[Opening Information shown section]

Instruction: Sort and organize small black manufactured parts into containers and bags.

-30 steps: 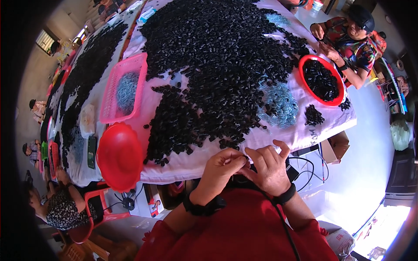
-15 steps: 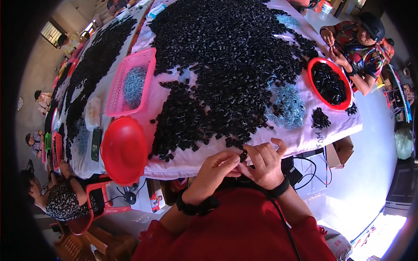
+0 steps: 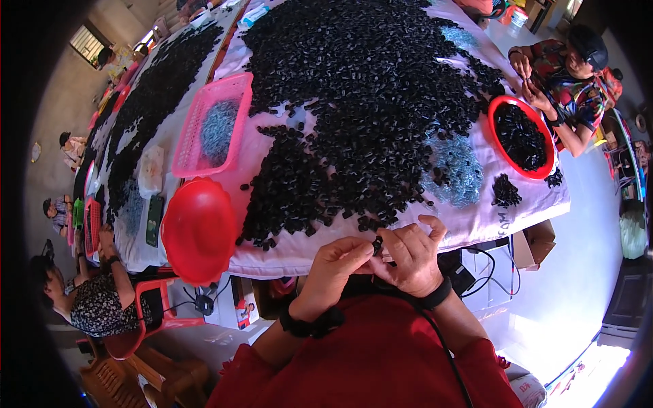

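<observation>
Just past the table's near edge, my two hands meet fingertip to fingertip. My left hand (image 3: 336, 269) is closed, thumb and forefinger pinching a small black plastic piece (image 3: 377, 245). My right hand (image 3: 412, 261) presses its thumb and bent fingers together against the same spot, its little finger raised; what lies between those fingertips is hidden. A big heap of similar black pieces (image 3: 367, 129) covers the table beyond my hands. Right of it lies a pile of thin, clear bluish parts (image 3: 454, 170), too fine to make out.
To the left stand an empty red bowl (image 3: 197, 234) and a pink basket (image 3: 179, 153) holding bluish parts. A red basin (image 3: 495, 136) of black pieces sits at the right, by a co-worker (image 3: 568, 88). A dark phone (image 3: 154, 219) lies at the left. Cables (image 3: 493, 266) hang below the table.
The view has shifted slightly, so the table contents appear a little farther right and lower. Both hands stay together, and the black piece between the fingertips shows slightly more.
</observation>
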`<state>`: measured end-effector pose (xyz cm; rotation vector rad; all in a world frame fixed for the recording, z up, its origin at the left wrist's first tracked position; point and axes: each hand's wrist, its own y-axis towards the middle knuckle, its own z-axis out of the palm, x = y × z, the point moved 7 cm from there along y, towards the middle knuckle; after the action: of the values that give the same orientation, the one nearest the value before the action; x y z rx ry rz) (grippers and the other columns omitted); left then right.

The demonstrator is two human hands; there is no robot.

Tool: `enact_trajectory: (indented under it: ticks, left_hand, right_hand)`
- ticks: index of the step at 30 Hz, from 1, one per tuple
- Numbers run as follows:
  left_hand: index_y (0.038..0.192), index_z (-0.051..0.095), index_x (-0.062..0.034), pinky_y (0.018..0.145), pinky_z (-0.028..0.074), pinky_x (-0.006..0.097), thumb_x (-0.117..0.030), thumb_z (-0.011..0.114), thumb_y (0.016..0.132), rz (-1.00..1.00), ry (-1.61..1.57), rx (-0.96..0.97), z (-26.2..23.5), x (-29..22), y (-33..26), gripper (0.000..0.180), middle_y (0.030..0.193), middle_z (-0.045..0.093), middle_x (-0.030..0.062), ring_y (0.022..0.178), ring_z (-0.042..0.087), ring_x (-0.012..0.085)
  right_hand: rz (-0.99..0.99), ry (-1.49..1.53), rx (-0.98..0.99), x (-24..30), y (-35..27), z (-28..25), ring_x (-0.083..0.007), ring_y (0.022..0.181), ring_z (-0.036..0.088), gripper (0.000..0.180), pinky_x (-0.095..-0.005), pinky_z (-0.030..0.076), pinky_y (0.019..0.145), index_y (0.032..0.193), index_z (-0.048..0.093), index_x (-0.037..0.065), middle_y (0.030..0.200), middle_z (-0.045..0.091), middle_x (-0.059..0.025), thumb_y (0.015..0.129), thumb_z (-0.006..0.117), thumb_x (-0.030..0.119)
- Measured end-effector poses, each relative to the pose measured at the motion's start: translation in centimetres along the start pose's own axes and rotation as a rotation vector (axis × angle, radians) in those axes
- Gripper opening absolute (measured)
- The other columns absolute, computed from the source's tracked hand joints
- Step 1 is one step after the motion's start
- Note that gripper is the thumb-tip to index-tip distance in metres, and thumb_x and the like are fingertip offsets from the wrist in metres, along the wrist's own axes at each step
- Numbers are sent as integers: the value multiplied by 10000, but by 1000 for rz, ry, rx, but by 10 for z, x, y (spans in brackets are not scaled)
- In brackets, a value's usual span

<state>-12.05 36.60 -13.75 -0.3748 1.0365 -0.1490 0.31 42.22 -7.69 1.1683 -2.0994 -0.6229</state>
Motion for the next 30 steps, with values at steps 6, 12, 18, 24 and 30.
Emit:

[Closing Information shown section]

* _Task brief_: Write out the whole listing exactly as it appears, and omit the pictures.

* _Exercise response_:
Instruction: Sort and organize small black manufactured parts into containers and bags.

-30 steps: 
-15 steps: 
+0 steps: 

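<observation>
Just past the table's near edge, my two hands meet fingertip to fingertip. My left hand (image 3: 336, 269) is closed, thumb and forefinger pinching a small black plastic piece (image 3: 377, 245). My right hand (image 3: 412, 261) presses its thumb and bent fingers together against the same spot, its little finger raised; what lies between those fingertips is hidden. A big heap of similar black pieces (image 3: 367, 129) covers the table beyond my hands. Right of it lies a pile of thin, clear bluish parts (image 3: 454, 170), too fine to make out.
To the left stand an empty red bowl (image 3: 197, 234) and a pink basket (image 3: 179, 153) holding bluish parts. A red basin (image 3: 495, 136) of black pieces sits at the right, by a co-worker (image 3: 568, 88). A dark phone (image 3: 154, 219) lies at the left. Cables (image 3: 493, 266) hang below the table.
The view has shifted slightly, so the table contents appear a little farther right and lower. Both hands stay together, and the black piece between the fingertips shows slightly more.
</observation>
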`<state>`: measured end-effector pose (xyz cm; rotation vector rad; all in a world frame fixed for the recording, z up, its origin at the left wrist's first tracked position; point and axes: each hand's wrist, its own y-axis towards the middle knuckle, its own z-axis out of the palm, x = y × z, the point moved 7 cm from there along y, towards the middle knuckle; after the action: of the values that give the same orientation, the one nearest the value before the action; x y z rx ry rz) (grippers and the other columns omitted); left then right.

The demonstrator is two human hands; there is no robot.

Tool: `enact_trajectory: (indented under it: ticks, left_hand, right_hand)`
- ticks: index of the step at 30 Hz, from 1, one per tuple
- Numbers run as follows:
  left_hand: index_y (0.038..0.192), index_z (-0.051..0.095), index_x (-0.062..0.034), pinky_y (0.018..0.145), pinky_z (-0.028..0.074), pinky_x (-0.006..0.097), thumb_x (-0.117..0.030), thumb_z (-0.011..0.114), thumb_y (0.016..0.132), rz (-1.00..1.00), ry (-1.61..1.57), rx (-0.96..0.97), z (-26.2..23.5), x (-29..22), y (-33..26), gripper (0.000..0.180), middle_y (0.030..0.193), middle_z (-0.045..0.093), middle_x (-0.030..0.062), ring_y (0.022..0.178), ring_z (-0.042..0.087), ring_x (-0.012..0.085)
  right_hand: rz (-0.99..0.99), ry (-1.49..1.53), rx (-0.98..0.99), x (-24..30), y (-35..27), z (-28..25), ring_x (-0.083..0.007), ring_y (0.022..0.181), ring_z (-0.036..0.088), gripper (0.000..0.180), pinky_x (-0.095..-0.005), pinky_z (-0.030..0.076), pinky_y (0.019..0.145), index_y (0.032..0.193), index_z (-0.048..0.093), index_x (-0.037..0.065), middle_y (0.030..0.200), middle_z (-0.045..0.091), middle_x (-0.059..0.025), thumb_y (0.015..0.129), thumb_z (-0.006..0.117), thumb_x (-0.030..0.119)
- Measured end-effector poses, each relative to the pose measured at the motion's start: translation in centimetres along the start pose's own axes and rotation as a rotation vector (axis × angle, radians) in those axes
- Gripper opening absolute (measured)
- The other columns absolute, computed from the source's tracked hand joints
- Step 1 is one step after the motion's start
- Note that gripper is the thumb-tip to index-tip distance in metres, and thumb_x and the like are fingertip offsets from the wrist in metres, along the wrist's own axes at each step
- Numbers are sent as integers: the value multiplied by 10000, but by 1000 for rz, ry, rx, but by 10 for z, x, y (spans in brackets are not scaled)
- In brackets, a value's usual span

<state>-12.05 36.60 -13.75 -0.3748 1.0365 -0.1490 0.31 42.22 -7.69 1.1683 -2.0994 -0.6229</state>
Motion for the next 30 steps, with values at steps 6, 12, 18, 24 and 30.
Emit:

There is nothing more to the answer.